## Problem description
The expected result is the material below, reproduced exactly from its first line through the line containing "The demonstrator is".

● ● ● ● ● ● ●

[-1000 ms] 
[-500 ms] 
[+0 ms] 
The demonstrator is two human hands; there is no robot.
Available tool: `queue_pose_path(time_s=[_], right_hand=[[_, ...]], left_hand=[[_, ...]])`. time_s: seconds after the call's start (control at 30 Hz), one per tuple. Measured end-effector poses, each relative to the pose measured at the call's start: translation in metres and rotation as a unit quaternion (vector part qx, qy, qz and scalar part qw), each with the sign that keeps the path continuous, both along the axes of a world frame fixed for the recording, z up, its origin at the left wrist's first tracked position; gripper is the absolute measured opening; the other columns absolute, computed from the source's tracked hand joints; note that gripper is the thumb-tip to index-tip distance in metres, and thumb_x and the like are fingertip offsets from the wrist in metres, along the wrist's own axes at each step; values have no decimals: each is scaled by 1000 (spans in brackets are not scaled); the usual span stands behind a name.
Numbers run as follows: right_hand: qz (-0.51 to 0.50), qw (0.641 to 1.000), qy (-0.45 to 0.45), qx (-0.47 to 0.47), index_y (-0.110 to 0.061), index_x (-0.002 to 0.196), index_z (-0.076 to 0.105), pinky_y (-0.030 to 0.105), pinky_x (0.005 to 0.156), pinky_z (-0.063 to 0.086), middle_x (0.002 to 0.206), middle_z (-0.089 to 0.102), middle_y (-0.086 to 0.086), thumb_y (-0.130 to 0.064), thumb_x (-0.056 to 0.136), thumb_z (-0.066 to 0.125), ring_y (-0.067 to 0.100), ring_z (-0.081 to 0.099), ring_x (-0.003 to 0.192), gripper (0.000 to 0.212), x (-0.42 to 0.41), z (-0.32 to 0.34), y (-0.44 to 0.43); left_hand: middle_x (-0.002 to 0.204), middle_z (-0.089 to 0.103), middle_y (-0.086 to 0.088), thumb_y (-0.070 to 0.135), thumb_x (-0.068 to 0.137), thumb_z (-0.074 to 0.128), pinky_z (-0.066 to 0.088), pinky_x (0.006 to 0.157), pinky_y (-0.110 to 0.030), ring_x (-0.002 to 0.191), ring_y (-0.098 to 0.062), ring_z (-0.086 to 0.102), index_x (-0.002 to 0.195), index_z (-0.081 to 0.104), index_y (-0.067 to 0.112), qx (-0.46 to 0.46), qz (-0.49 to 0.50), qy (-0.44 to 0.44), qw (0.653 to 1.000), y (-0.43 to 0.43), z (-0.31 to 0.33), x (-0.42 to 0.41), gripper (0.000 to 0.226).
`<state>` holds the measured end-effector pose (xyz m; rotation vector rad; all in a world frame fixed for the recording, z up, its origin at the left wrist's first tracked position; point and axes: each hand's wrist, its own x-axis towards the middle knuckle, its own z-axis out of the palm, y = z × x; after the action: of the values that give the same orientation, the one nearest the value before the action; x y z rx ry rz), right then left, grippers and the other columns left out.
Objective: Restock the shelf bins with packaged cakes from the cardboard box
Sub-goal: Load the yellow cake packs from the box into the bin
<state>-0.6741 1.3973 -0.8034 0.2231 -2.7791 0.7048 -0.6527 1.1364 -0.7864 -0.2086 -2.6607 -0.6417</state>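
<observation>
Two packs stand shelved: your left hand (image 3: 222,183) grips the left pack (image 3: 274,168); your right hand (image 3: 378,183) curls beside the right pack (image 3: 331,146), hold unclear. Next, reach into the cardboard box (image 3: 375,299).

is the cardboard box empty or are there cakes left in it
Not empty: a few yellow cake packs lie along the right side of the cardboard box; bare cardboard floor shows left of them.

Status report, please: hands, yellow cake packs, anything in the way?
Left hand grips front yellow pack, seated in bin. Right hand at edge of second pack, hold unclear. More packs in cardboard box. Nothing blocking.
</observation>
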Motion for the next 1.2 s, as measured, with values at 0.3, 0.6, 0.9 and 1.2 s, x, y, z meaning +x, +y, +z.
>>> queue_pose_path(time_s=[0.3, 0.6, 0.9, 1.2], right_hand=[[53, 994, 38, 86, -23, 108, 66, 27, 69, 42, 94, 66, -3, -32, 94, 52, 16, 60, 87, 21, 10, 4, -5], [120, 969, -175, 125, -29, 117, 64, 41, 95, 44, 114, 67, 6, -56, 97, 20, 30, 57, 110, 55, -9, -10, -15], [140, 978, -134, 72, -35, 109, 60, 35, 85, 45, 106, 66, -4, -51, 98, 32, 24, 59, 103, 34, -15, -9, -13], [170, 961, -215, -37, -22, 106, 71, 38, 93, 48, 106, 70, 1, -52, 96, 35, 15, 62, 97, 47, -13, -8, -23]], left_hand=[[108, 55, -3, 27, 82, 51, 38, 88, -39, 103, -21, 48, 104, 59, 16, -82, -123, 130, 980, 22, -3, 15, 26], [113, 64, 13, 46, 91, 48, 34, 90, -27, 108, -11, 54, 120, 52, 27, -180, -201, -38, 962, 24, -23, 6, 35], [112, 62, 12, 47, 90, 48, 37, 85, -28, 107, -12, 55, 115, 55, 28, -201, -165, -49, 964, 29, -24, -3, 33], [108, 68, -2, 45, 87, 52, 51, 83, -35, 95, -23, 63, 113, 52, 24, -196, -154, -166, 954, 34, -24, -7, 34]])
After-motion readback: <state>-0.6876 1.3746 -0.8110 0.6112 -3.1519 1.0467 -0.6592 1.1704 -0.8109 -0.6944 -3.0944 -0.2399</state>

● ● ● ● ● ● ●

## Completed task
[-1000 ms] 
[-500 ms] 
[+0 ms] 
The demonstrator is two human hands; there is no robot.

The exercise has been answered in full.